### WHAT IS EXPECTED
Please repeat only the lines below starting at the line that holds "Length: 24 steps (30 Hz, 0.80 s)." and ending at the line that holds "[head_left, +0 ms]", exactly, with both of those lines included and every picture omitted.

### DATA EXTRACT
_ _ _
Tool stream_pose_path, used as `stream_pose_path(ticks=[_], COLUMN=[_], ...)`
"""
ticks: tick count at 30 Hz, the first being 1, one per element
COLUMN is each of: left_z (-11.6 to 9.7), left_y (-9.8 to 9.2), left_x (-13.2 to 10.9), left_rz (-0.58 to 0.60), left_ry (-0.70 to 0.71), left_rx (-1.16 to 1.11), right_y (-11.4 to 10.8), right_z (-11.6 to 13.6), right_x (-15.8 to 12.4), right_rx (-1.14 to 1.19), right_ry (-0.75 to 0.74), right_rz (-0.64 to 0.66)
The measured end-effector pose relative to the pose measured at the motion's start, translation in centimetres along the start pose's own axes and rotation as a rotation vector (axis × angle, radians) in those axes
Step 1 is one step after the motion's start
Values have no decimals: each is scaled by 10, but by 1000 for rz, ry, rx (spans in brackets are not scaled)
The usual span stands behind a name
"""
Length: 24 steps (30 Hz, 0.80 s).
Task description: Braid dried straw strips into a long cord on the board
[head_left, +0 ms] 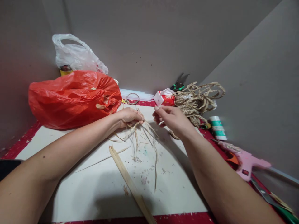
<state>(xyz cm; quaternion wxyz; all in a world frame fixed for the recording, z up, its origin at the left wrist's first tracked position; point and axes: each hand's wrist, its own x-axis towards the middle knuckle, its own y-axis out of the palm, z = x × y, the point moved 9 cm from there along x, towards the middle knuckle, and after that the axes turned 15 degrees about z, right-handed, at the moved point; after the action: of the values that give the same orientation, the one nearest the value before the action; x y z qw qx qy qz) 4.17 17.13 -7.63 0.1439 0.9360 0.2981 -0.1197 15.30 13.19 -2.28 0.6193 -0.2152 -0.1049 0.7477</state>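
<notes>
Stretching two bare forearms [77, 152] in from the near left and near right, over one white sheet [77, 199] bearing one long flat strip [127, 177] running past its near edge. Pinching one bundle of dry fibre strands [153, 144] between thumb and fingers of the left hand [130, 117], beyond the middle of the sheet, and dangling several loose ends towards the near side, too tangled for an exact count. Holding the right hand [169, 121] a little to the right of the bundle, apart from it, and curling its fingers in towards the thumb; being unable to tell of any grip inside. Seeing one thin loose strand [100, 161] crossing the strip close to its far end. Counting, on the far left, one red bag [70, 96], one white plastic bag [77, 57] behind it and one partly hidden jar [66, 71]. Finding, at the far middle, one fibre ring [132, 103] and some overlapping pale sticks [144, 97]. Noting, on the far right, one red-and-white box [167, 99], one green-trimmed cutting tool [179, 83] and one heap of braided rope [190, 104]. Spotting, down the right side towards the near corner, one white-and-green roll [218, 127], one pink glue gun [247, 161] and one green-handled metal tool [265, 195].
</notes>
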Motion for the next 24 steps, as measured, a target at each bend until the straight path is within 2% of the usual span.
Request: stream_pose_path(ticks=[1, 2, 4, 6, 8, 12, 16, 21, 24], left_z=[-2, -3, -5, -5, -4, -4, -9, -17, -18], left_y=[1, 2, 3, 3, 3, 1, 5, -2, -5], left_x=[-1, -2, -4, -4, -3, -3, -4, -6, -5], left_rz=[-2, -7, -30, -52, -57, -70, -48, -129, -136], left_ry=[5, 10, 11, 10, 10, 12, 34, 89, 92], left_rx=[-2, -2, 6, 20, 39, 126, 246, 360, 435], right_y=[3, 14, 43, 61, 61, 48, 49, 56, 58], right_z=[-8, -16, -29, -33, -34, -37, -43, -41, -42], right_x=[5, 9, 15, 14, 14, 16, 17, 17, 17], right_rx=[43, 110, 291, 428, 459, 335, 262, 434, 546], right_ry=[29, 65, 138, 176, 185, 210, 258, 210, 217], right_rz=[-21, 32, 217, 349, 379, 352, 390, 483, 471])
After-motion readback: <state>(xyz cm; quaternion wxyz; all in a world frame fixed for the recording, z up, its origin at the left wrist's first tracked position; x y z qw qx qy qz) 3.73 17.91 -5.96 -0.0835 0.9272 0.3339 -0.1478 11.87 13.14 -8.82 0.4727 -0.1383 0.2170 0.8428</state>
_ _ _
### RESULT FOR THIS TASK
Length: 24 steps (30 Hz, 0.80 s).
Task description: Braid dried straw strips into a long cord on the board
[head_left, +0 ms] 

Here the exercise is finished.